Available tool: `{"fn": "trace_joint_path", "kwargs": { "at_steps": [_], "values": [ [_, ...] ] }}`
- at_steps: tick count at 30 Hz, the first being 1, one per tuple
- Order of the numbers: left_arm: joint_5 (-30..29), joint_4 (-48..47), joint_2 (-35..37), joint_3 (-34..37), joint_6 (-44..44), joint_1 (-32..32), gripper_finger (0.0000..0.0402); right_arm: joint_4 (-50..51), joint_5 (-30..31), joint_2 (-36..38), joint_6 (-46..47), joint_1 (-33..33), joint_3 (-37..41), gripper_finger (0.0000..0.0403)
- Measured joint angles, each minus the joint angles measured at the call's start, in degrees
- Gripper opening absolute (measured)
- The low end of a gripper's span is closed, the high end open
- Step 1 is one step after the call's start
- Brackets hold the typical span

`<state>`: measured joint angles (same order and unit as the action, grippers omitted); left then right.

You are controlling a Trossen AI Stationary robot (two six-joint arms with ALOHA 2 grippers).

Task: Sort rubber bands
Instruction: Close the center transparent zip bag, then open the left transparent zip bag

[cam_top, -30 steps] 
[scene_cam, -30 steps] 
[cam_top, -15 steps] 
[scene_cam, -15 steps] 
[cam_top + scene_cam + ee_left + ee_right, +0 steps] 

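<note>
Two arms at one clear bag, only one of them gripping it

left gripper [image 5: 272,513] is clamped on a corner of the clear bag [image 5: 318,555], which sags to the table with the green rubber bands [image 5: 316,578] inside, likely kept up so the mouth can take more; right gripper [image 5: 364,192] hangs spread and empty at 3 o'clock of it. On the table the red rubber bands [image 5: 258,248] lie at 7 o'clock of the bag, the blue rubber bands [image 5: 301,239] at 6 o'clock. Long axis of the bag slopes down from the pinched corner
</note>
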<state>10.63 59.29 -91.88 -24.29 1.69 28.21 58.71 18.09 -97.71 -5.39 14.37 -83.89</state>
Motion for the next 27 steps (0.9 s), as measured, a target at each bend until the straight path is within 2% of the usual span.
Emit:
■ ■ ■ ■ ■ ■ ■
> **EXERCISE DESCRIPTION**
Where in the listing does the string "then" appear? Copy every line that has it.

> **ANSWER SPACE**
`<state>`: measured joint angles (same order and unit as the action, grippers omitted); left then right.
Instruction: Close the center transparent zip bag, then open the left transparent zip bag

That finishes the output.